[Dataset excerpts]
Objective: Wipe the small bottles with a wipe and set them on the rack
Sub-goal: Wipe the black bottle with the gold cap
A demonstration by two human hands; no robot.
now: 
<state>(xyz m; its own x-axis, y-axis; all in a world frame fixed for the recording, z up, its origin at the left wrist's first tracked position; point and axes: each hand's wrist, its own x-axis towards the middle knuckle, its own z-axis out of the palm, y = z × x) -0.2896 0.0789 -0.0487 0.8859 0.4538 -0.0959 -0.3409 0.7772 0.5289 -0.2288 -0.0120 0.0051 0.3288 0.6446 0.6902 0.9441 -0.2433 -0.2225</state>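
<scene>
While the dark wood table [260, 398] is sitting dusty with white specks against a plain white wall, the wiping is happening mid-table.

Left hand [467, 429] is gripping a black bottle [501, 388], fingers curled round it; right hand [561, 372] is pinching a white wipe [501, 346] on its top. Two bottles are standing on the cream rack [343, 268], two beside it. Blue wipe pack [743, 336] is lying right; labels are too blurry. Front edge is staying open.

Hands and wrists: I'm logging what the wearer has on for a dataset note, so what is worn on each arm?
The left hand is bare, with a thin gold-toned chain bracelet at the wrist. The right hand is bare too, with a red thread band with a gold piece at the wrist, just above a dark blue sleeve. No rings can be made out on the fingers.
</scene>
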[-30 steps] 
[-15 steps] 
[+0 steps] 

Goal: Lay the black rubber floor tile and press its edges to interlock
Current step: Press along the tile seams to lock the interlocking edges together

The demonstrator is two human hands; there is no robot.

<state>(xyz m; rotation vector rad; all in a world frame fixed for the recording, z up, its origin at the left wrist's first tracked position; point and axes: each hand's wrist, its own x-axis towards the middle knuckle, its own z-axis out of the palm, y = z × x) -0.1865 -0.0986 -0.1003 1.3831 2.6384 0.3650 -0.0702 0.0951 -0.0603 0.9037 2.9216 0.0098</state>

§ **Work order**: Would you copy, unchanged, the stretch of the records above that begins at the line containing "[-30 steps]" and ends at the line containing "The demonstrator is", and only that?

§ **Solution to this task**:
[-30 steps] 
[-15 steps] 
[+0 steps] 

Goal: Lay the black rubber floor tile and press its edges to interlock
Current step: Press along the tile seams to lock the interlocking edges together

The demonstrator is two human hands; there is no robot.

Besides the given answer, there is nothing more to add.